§ YOUR OBJECTIVE
The output must contain exactly the lines from the top of the listing below through the line containing "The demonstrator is", and no pictures.

§ SOURCE MATERIAL
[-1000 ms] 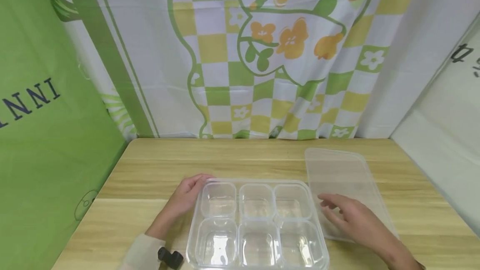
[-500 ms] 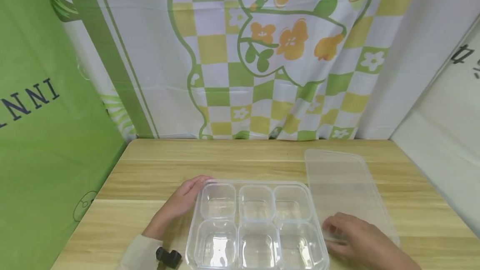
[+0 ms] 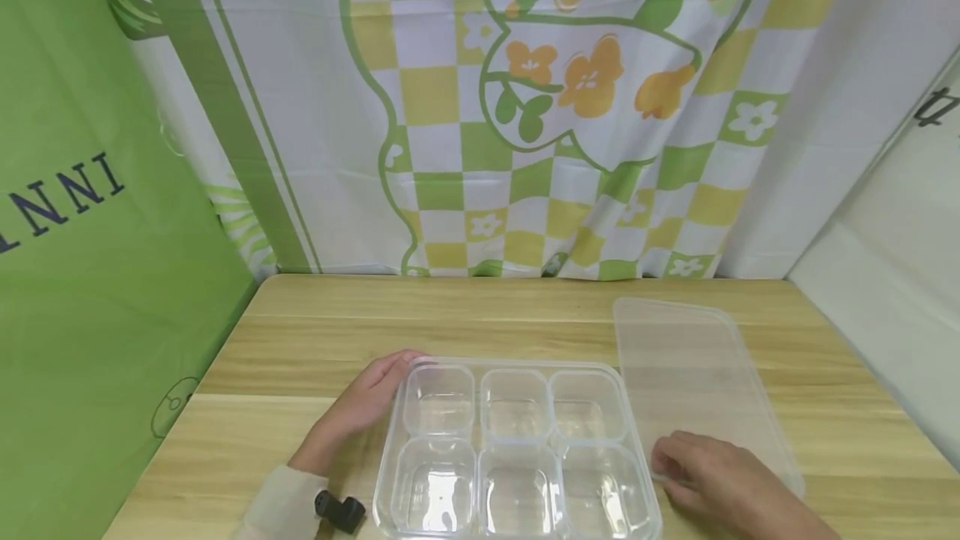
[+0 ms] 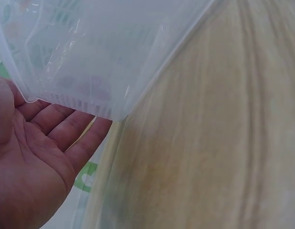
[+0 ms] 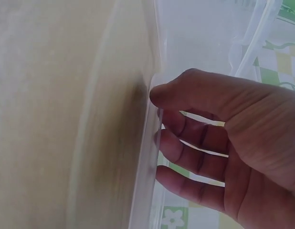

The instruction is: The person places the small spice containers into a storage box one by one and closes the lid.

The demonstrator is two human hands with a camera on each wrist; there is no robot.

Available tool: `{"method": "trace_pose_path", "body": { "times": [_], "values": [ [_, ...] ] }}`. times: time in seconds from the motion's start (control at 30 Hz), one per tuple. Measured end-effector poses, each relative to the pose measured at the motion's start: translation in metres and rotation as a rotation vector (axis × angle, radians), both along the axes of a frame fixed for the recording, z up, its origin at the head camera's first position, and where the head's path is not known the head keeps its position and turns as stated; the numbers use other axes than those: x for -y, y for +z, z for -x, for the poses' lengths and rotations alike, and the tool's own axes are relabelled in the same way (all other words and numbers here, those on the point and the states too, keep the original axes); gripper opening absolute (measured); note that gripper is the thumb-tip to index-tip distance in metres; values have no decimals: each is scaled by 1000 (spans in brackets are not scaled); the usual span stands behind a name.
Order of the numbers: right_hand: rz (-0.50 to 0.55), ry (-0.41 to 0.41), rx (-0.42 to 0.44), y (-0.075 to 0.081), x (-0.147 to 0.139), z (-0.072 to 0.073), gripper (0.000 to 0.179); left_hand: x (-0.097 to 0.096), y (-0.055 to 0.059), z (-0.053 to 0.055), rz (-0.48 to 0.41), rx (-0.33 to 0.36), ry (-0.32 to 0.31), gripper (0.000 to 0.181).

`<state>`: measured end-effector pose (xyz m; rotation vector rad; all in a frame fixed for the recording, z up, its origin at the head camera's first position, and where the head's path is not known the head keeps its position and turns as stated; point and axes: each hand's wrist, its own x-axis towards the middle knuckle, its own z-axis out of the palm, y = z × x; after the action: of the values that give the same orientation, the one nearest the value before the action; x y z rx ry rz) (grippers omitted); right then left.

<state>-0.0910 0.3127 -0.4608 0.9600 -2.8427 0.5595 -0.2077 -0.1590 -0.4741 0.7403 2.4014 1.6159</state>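
A clear plastic container (image 3: pixel 517 362) with several open compartments lies at the front middle of the table. My left hand (image 3: pixel 375 390) rests at its far left corner; in the left wrist view the fairly straight fingers (image 4: pixel 85 138) lie against the container's wall. To the right lies a flat frosted lid (image 3: pixel 690 365). My right hand (image 3: pixel 712 469) is at the lid's near left corner. In the right wrist view its thumb is on one side of the lid's edge (image 5: pixel 142 195) and the curled fingers (image 5: pixel 195 191) on the other, pinching it. The palm is hidden in the head view.
The wooden table (image 3: pixel 315 332) runs back to a printed curtain (image 3: pixel 435 132). Green cloth (image 3: pixel 97 298) hangs at the left and white cloth (image 3: pixel 900 273) at the right. A small black device (image 3: pixel 340 511) is by the left sleeve (image 3: pixel 285 502).
My right hand has moved down toward the near end of the lid, and its fingers have curled onto the lid's edge. The left hand keeps its place at the container's corner.
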Motion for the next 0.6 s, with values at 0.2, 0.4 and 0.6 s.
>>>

§ ANSWER FOR THIS EXERCISE
[-1000 ms] 
[-500 ms] 
[+0 ms] 
[+0 ms] 
[+0 ms] 

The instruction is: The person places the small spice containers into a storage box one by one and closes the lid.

The demonstrator is two human hands with a camera on each wrist; there is no robot.

The answer has been given, and the exercise is done.